- _DIRECTIONS FOR THIS TASK_: With the pictures removed, write out the full listing below exactly.

- _DATA BELOW_:

== == ==

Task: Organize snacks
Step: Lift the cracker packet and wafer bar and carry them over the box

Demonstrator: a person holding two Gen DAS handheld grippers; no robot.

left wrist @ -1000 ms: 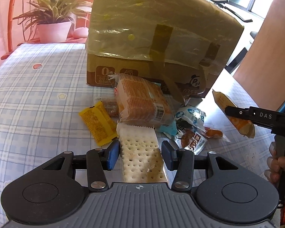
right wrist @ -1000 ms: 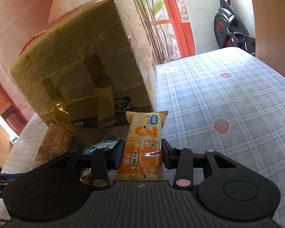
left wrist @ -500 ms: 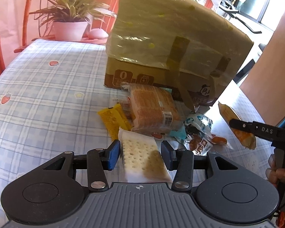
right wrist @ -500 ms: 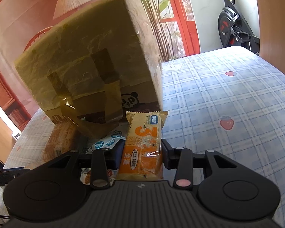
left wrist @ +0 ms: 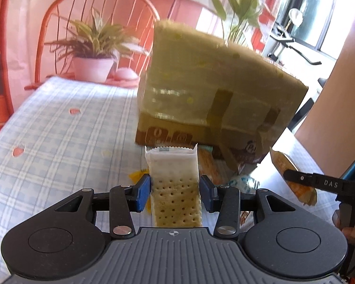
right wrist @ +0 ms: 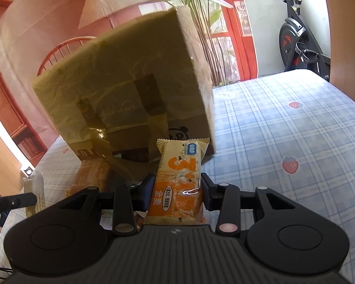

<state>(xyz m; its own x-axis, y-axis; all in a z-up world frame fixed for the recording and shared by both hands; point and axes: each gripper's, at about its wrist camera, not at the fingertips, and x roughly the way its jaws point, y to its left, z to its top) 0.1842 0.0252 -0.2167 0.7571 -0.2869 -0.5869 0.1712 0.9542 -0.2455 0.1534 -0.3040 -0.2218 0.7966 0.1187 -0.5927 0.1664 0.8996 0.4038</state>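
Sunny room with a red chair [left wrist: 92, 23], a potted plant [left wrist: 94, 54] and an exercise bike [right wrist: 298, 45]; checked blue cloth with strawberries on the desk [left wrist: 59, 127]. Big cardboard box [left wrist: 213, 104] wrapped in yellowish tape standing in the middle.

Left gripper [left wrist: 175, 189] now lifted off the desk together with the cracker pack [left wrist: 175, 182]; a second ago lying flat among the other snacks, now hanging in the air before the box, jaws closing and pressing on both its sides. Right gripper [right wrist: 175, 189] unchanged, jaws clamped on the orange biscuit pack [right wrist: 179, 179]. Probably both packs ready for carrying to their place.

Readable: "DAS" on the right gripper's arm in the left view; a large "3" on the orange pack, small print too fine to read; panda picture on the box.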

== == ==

- _ANSWER SECTION_:
Task: Organize snacks
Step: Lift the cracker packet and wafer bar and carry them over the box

Demonstrator: a person holding two Gen DAS handheld grippers; no robot.

left wrist @ -1000 ms: 
right wrist @ -1000 ms: 
left wrist @ -500 ms: 
right wrist @ -500 ms: 
left wrist @ +0 ms: 
right wrist @ +0 ms: 

<state>(xyz m; its own x-axis, y-axis; all in a z-up world frame fixed for the recording and shared by both hands; point and axes: each gripper's, at about its wrist camera, not at the fingertips, and x roughly the way its jaws point, y to its left, z to its top) 0.1842 0.0252 -0.2167 0.7571 -0.2869 -0.5869 0.1712 0.9542 -0.2455 0.1534 -0.3040 -0.2218 0.7966 0.1187 -0.5927 0.1664 0.8996 0.4038</state>
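Sunny room with a red chair [left wrist: 92, 23], a potted plant [left wrist: 94, 54] and an exercise bike [right wrist: 298, 45]; checked blue cloth with strawberries on the desk [left wrist: 59, 127]. Big cardboard box [left wrist: 213, 104] wrapped in yellowish tape standing in the middle.

Left gripper [left wrist: 175, 189] now lifted off the desk together with the cracker pack [left wrist: 175, 182]; a second ago lying flat among the other snacks, now hanging in the air before the box, jaws closing and pressing on both its sides. Right gripper [right wrist: 175, 189] unchanged, jaws clamped on the orange biscuit pack [right wrist: 179, 179]. Probably both packs ready for carrying to their place.

Readable: "DAS" on the right gripper's arm in the left view; a large "3" on the orange pack, small print too fine to read; panda picture on the box.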

The exercise concludes with that.